WORK REQUIRED » What's needed is an exact copy of all the data below, without pictures.

SOURCE MATERIAL »
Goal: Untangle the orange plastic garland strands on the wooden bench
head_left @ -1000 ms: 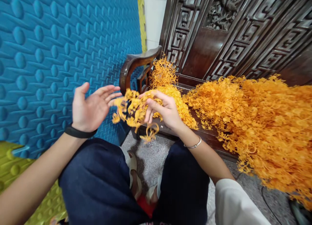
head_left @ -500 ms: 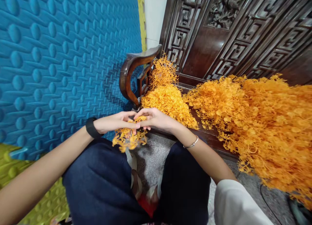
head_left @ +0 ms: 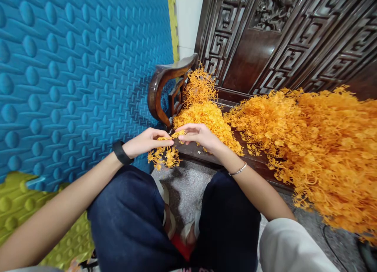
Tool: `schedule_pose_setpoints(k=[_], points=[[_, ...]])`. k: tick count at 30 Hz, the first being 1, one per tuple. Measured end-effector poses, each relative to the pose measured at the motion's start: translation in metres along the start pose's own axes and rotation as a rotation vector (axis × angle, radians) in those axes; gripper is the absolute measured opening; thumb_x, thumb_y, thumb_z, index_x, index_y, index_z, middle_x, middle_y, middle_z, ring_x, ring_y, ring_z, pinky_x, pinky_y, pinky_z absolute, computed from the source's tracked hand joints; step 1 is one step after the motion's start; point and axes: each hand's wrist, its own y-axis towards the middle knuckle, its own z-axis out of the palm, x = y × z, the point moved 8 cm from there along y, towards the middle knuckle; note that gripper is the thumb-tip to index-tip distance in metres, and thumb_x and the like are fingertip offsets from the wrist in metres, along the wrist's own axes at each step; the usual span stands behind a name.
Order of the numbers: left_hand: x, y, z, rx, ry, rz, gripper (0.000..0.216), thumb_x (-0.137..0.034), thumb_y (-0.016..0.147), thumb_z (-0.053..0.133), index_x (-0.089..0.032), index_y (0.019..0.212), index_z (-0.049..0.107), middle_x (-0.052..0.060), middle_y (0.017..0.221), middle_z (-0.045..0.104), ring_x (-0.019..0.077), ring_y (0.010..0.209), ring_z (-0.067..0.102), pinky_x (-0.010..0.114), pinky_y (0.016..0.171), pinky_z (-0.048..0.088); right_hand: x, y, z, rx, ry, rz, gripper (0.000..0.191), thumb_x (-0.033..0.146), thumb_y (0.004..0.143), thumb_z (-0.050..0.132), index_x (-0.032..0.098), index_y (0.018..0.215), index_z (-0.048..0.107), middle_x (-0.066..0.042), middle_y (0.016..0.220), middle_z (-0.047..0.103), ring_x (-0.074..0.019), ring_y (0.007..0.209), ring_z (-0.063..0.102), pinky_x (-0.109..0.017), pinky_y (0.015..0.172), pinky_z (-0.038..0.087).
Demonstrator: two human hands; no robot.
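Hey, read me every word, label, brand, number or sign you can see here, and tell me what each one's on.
No text can be read in full.
Pink marks at the bottom edge, on the clothing: they look like letters, but are cut off and unreadable.
Pale speck on the wooden seat: too small to tell whether it is print.
Orange strands at the fingers and black wristband: no text visible.

From the view's centre, the bench (head_left: 191, 149) bears a pile (head_left: 207, 114) at two o'clock, a clump (head_left: 200, 86) towards twelve, a heap (head_left: 326, 146) at three.
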Motion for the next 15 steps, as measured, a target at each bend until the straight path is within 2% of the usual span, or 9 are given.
schedule_pose_setpoints(k=[5, 9, 12, 15], points=[[-0.006, 0.005, 0.003, 0.004, 0.102, 0.066, 0.042, -0.052, 0.079, 0.054, -0.014, 0.064, 0.065, 0.002, 0.065, 0.064, 0.0127, 0.064, 0.054, 0.025, 0.065, 0.042, -0.001, -0.002, -0.014, -0.053, 0.081, -0.016, 0.020, 0.023, 0.063, 0.076, 0.018, 0.082, 0.070, 0.001, 0.069, 0.066, -0.0087, 0.059, 0.058, -0.028, 0.064, 0.049], [-0.005, 0.008, 0.005, 0.013, 0.103, 0.062, 0.040, -0.051, 0.079, 0.055, -0.014, 0.063, 0.064, 0.003, 0.066, 0.064, 0.0122, 0.063, 0.055, 0.024, 0.065, 0.042, 0.003, -0.005, -0.027, -0.113, 0.075, -0.061, 0.016, 0.028, 0.067, 0.074, 0.017, 0.076, 0.067, 0.000, 0.069, 0.065, -0.0103, 0.062, 0.059, -0.027, 0.060, 0.049], [-0.009, 0.009, 0.006, 0.002, 0.058, 0.086, 0.035, -0.047, 0.078, 0.057, -0.015, 0.068, 0.063, 0.003, 0.069, 0.065, 0.0128, 0.066, 0.056, 0.025, 0.067, 0.043, -0.003, -0.005, -0.020, -0.077, 0.027, -0.018, 0.026, 0.028, 0.064, 0.076, 0.019, 0.086, 0.065, -0.001, 0.080, 0.066, -0.0119, 0.069, 0.062, -0.026, 0.060, 0.050], [-0.012, 0.010, 0.006, -0.021, 0.003, 0.110, 0.029, -0.044, 0.076, 0.060, -0.015, 0.074, 0.062, 0.002, 0.069, 0.065, 0.0133, 0.066, 0.057, 0.026, 0.067, 0.045, -0.014, -0.005, -0.007, -0.031, 0.033, 0.036, 0.028, 0.029, 0.063, 0.077, 0.019, 0.083, 0.062, 0.000, 0.075, 0.065, -0.0120, 0.067, 0.062, -0.027, 0.062, 0.051]])
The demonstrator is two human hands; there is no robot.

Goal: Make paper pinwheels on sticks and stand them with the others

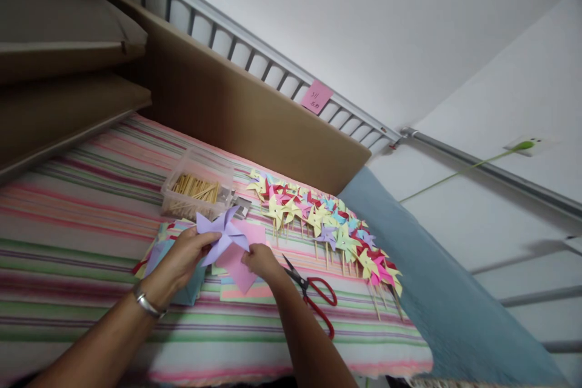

WORKED SOLUTION »
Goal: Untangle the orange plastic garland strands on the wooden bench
head_left @ -1000 ms: 
head_left @ -500 ms: 
head_left @ +0 ms: 
Tool: `schedule_pose_setpoints(k=[_], points=[[_, ...]])`. k: tick count at 30 Hz, the first being 1, one per tuple. Measured end-effector poses, each relative to the pose measured at the motion's start: translation in metres along the start pose's own axes and rotation as a rotation vector (axis × angle, radians) in those axes; gripper is the absolute measured opening; thumb_x, thumb_y, thumb_z, index_x, index_y, index_z, middle_x, middle_y, middle_z, ring_x, ring_y, ring_z, pinky_x, pinky_y, pinky_z absolute, computed from the source's tracked hand joints; step 1 is one step after the motion's start; point and axes: each hand's wrist, its own y-axis towards the middle knuckle, its own z-axis out of the palm, x = y × z, the point moved 8 cm from there along y, towards the middle knuckle; note that gripper is the thumb-tip to index-tip distance in metres, and thumb_x and the like are fingertip offsets from the wrist in metres, along the wrist's own axes at each step; the usual span stands behind a name.
Order of the numbers: left_hand: x, y, z, rx, ry, rz, gripper (0.000..0.216), thumb_x (-0.137..0.034), thumb_y (-0.016..0.147), thumb_z (-0.053..0.133), index_x (-0.089..0.032), index_y (0.019..0.212), index_z (-0.049..0.107), middle_x (-0.052..0.060), middle_y (0.017..0.221), middle_z (-0.045..0.104), ring_x (-0.019..0.077), ring_y (0.010..0.209), ring_z (-0.067..0.102), pinky_x (-0.010..0.114), pinky_y (0.016..0.171), pinky_z (-0.048..0.088); right_hand: x, y, z, rx, ry, rz, gripper (0.000..0.191), thumb_x (-0.033..0.146), thumb_y (0.004..0.143), thumb_z (-0.050..0.132), index_x (-0.032..0.098), index_y (0.018..0.215), index_z (-0.048..0.107), middle_x (-0.066..0.042), middle_y (0.016..0.220), middle_z (-0.047..0.103), ring_x (-0.074..0.019), ring_y (0.007..0.209), ring_z (-0.063..0.102), pinky_x (-0.109..0.017), pinky_y (0.015..0.172), pinky_z (-0.038..0.087).
Demonstrator: two human hands; no robot.
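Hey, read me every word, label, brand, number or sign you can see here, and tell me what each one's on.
No text can be read in full.
Pink marks at the bottom edge, on the clothing: they look like letters, but are cut off and unreadable.
Pale speck on the wooden seat: too small to tell whether it is print.
Orange strands at the fingers and black wristband: no text visible.

From the view's centre, the bench (head_left: 191, 149) bears a pile (head_left: 207, 114) at two o'clock, a clump (head_left: 200, 86) towards twelve, a heap (head_left: 326, 146) at three.
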Motion for the next 15 steps, as measured, a target at each bend until the straight path is within 2% of the usual span, or 9 are given.
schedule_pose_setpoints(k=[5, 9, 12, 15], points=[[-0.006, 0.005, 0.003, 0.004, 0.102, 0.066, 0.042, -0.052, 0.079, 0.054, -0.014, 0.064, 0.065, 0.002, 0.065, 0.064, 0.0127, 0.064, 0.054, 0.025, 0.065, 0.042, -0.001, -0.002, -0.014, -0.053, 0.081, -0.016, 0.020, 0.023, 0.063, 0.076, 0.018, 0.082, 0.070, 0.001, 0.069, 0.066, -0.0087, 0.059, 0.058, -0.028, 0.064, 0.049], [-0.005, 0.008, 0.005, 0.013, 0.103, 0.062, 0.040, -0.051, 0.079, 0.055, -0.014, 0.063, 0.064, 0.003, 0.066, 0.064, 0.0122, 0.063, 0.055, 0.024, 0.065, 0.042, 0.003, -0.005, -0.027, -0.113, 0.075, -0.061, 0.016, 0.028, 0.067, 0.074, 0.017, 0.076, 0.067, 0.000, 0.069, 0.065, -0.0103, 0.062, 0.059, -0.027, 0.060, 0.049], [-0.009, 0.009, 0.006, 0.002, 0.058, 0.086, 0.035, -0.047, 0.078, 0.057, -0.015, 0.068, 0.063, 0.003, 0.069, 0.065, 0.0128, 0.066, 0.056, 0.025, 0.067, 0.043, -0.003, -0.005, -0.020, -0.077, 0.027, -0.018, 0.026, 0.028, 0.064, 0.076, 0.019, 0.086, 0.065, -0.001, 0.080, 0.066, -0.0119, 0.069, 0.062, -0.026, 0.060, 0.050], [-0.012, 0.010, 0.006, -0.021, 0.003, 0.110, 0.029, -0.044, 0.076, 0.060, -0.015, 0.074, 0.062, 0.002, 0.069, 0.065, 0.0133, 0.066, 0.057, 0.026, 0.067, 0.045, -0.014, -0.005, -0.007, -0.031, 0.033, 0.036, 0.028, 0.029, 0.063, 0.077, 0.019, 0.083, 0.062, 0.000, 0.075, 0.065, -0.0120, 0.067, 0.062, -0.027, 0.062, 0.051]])
The demonstrator is two human hands; there is no robot.

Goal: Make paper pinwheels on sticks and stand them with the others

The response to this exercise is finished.